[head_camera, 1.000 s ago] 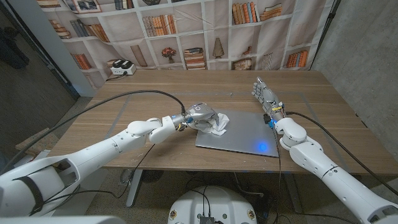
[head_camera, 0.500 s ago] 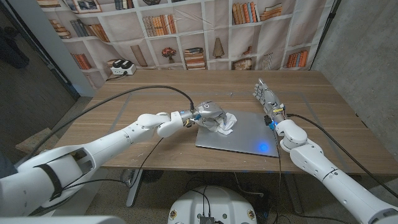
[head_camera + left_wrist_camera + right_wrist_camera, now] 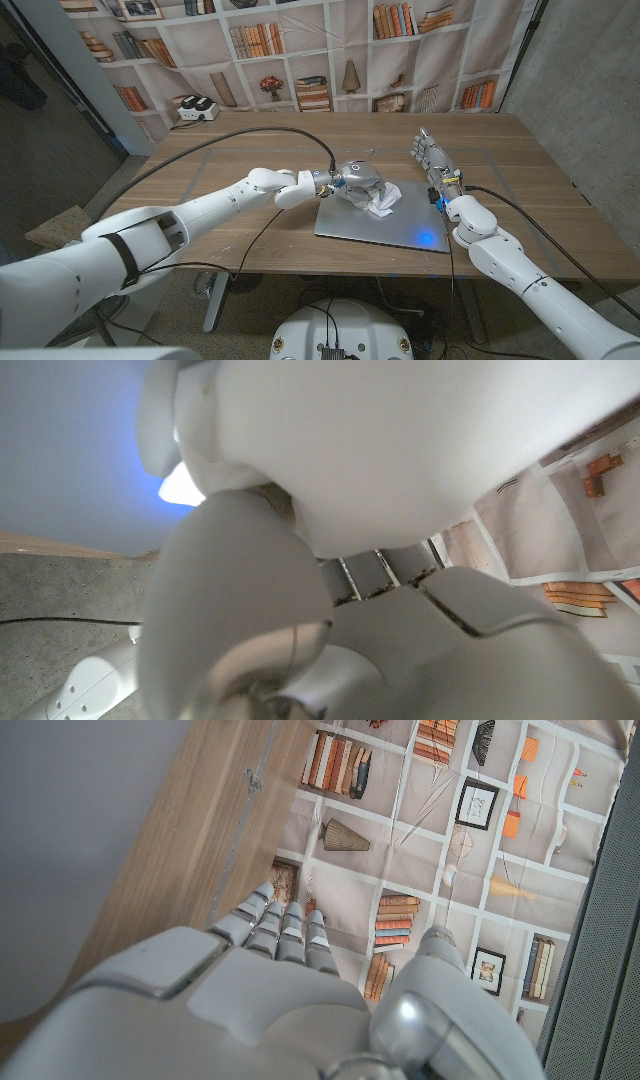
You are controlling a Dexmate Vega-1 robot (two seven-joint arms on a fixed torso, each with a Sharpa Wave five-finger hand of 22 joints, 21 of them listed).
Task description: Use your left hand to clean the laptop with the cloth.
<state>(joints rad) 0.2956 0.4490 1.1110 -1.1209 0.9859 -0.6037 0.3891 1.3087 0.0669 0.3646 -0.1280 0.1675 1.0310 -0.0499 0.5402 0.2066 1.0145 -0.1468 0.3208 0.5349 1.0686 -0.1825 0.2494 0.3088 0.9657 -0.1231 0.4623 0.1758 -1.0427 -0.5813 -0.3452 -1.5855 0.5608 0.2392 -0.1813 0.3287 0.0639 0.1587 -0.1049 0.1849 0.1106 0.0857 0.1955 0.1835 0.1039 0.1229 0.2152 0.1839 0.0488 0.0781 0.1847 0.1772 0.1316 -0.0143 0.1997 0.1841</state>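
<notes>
Behind the wooden table (image 3: 240,160) hangs one printed backdrop (image 3: 300,50) of bookshelves, with books, framed pictures and ornaments drawn on it. One closed silver laptop (image 3: 400,228) lies on the table, toward the robot's right of the middle, with a single blue glow of light on its lid near the front edge.

One white cloth (image 3: 383,200), crumpled, sits on the laptop's lid near its rear left corner. The left hand (image 3: 358,180) reaches in over that corner and rests on the cloth, its fingers curled down over the bunched fabric and pressing it against the lid. The left arm stretches long across the table from the lower left corner of the head view, a black cable looping above it. In the left wrist view the hand is too close and blurred to make out finger positions; a blue-tinted surface and a bright spot show beyond it.

The right hand (image 3: 432,160) stands on its edge on the wood just beside the laptop's right rear corner, apart from the cloth. Its fingers are straight, held close together and pointing away from the robot, holding nothing. The right wrist view shows the same fingers (image 3: 285,935) extended side by side over the table's edge toward the backdrop.

One small white object with two dark parts (image 3: 196,110) sits at the table's far left corner.
</notes>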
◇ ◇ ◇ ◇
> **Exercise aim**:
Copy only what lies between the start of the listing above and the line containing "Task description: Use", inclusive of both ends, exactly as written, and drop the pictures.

> **Task answer**:
[head_camera, 1.000 s ago] 
[head_camera, 0.500 s ago] 
[head_camera + left_wrist_camera + right_wrist_camera, now] 
You are controlling a Dexmate Vega-1 robot (two seven-joint arms on a fixed torso, each with a Sharpa Wave five-finger hand of 22 joints, 21 of them listed).
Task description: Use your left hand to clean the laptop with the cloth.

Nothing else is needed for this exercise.